What this task involves:
From the first line to the last, reproduce the records exactly.
═══ Records for the task ═══
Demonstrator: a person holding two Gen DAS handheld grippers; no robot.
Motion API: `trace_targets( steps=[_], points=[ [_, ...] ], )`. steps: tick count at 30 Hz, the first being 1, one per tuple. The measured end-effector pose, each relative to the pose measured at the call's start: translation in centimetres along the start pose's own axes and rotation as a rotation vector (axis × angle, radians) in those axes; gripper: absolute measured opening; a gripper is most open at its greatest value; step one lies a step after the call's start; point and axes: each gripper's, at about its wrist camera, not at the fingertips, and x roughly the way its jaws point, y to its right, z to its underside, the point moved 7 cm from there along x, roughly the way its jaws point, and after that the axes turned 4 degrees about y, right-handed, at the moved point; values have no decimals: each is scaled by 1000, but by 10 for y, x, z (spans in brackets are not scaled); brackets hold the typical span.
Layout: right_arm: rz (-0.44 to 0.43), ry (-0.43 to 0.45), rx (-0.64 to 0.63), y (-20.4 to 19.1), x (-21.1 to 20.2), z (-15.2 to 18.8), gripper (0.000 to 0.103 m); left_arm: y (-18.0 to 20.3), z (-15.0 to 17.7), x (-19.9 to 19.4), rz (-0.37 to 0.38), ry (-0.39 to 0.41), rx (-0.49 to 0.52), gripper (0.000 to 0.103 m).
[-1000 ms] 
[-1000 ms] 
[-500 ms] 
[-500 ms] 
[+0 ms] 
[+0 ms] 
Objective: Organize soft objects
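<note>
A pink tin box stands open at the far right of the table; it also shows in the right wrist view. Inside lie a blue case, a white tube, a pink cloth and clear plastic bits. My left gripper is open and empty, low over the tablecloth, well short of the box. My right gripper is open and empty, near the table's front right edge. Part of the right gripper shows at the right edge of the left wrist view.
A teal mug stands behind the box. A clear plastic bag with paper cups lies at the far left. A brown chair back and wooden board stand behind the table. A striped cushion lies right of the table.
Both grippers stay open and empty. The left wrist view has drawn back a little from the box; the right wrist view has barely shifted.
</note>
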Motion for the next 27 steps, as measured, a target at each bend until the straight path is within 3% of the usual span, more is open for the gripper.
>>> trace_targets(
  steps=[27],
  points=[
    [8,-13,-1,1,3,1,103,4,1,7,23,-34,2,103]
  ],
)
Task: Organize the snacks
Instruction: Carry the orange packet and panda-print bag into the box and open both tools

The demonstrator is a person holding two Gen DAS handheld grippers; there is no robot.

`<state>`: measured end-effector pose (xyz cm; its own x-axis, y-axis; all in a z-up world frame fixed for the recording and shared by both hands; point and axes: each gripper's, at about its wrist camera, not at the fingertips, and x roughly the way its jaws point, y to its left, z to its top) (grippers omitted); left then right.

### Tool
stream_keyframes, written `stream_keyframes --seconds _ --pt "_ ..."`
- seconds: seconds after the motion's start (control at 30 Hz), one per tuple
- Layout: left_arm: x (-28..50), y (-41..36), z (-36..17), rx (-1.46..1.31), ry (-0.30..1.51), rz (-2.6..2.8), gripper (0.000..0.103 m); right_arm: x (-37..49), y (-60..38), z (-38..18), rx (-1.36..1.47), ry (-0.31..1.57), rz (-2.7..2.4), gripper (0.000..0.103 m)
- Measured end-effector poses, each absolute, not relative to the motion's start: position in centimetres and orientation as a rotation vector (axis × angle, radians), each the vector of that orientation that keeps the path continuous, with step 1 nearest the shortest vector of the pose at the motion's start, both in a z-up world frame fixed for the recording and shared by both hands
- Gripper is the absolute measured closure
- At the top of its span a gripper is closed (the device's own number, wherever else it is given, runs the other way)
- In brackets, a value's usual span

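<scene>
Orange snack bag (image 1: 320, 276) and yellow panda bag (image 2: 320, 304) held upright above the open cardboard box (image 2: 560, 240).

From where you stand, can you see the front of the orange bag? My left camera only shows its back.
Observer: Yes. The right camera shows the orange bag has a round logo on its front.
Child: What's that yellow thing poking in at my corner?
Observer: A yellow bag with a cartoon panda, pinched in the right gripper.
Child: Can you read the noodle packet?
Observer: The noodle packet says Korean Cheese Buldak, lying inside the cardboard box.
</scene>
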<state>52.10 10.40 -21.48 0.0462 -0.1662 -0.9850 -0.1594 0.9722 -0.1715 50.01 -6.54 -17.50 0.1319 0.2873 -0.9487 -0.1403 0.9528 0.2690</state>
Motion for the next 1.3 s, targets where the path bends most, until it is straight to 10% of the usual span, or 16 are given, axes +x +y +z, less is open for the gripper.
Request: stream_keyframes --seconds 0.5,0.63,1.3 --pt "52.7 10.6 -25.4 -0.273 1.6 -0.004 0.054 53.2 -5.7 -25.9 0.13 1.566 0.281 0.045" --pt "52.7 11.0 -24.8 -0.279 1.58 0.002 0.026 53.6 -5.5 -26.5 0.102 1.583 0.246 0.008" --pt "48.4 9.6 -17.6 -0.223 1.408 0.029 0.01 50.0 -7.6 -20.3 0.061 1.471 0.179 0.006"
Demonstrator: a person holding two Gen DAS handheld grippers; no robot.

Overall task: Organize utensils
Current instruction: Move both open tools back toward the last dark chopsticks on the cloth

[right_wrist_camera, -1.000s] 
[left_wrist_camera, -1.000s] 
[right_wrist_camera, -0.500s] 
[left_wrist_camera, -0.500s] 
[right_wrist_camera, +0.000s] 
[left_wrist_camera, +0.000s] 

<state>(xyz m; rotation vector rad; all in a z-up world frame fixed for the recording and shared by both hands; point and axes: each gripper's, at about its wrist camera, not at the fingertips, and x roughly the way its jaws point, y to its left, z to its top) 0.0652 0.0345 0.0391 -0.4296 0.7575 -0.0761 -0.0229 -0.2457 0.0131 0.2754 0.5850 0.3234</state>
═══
Written answer:
Demonstrator: a person holding two Gen DAS handheld grippers; no robot.
Motion API: `trace_targets( steps=[_], points=[ [_, ...] ], )`. steps: tick count at 30 Hz, the first being 1, one per tuple. The measured end-effector pose, each relative to the pose measured at the call's start: translation in centimetres along the start pose's own axes and rotation as a rotation vector (axis × angle, radians) in those axes; gripper: absolute measured opening; a gripper is most open at its greatest value; step one lies a step after the call's start; point and axes: each gripper's, at about its wrist camera, not at the fingertips, and x roughly the way its jaws point, y to its right, z to its underside, the point moved 7 cm from there along x, roughly the way its jaws point, and after that the axes turned 4 degrees about y, right-handed, at the moved point; values have no decimals: each is scaled by 1000, but by 10 for y, x, z (spans in brackets are not scaled); brackets hold the typical span.
Layout: right_arm: rz (-0.44 to 0.43), ry (-0.43 to 0.45), rx (-0.64 to 0.63), y (-20.4 to 19.1), x (-21.1 to 20.2), z (-15.2 to 18.8), gripper (0.000 to 0.103 m); left_arm: y (-18.0 to 20.3), z (-15.0 to 17.7), x (-19.9 to 19.4), rz (-0.37 to 0.38), ry (-0.39 to 0.41), rx (-0.49 to 0.52), gripper (0.000 to 0.103 m).
[-1000 ms] 
[-1000 ms] 
[-500 ms] 
[-500 ms] 
[+0 ms] 
[+0 ms] 
Objective: Organize soft objects
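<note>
A pink tin box stands open at the far right of the table; it also shows in the right wrist view. Inside lie a blue case, a white tube, a pink cloth and clear plastic bits. My left gripper is open and empty, low over the tablecloth, well short of the box. My right gripper is open and empty, near the table's front right edge. Part of the right gripper shows at the right edge of the left wrist view.
A teal mug stands behind the box. A clear plastic bag with paper cups lies at the far left. A brown chair back and wooden board stand behind the table. A striped cushion lies right of the table.
Both grippers stay open and empty. The left wrist view has drawn back a little from the box; the right wrist view has barely shifted.
</note>
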Motion for the next 27 steps, as measured, a target at each bend until the straight path is within 3% of the usual span, more is open for the gripper.
>>> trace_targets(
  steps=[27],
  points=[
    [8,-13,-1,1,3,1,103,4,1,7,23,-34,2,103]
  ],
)
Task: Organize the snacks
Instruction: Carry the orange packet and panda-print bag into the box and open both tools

The demonstrator is a person holding two Gen DAS handheld grippers; there is no robot.

`<state>`: measured end-effector pose (xyz cm; its own x-axis, y-axis; all in a z-up world frame fixed for the recording and shared by both hands; point and axes: each gripper's, at about its wrist camera, not at the fingertips, and x roughly the way its jaws point, y to its left, z to its top) (grippers omitted); left then right.

### Tool
stream_keyframes, written `stream_keyframes --seconds _ --pt "_ ..."`
- seconds: seconds after the motion's start (control at 30 Hz), one per tuple
- Layout: left_arm: x (-28..50), y (-41..36), z (-36..17), rx (-1.46..1.31), ry (-0.30..1.51), rz (-2.6..2.8), gripper (0.000..0.103 m); right_arm: x (-37..49), y (-60..38), z (-38..18), rx (-1.36..1.47), ry (-0.31..1.57), rz (-2.7..2.4), gripper (0.000..0.103 m)
- Measured end-effector poses, each absolute, not relative to the motion's start: position in centimetres and orientation as a rotation vector (axis × angle, radians), each the vector of that orientation that keeps the path continuous, with step 1 nearest the shortest vector of the pose at the motion's start, both in a z-up world frame fixed for the recording and shared by both hands
- Gripper is the absolute measured closure
- At the top of its span a gripper is closed (the device's own number, wherever else it is given, runs the other way)
- In brackets, a value's usual span

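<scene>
Orange snack bag (image 1: 320, 276) and yellow panda bag (image 2: 320, 304) held upright above the open cardboard box (image 2: 560, 240).

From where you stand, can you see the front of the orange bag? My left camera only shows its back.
Observer: Yes. The right camera shows the orange bag has a round logo on its front.
Child: What's that yellow thing poking in at my corner?
Observer: A yellow bag with a cartoon panda, pinched in the right gripper.
Child: Can you read the noodle packet?
Observer: The noodle packet says Korean Cheese Buldak, lying inside the cardboard box.
</scene>
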<state>52.10 10.40 -21.48 0.0462 -0.1662 -0.9850 -0.1594 0.9722 -0.1715 50.01 -6.54 -17.50 0.1319 0.2873 -0.9487 -0.1403 0.9528 0.2690</state>
Motion for the next 1.3 s, targets where the path bends most, until it is straight to 10% of the usual span, or 16 are given, axes +x +y +z, less is open for the gripper.
Request: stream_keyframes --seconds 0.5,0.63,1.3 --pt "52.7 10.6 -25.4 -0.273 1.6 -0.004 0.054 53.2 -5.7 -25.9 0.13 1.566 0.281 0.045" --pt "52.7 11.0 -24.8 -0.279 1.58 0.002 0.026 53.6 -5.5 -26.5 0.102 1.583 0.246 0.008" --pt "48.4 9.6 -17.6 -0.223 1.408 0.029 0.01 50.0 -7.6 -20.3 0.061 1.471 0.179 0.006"
Demonstrator: a person holding two Gen DAS handheld grippers; no robot.

Overall task: Organize utensils
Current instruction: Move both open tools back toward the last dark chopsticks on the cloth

[right_wrist_camera, -1.000s] 
[left_wrist_camera, -1.000s] 
[right_wrist_camera, -0.500s] 
[left_wrist_camera, -0.500s] 
[right_wrist_camera, +0.000s] 
[left_wrist_camera, +0.000s] 

<state>(xyz m; rotation vector rad; all in a z-up world frame fixed for the recording and shared by both hands; point and axes: each gripper's, at about its wrist camera, not at the fingertips, and x roughly the way its jaws point, y to its left, z to its top) 0.0652 0.0345 0.0391 -0.4296 0.7575 -0.0761 -0.0229 -0.2457 0.0131 0.2754 0.5850 0.3234</state>

The exercise is now done.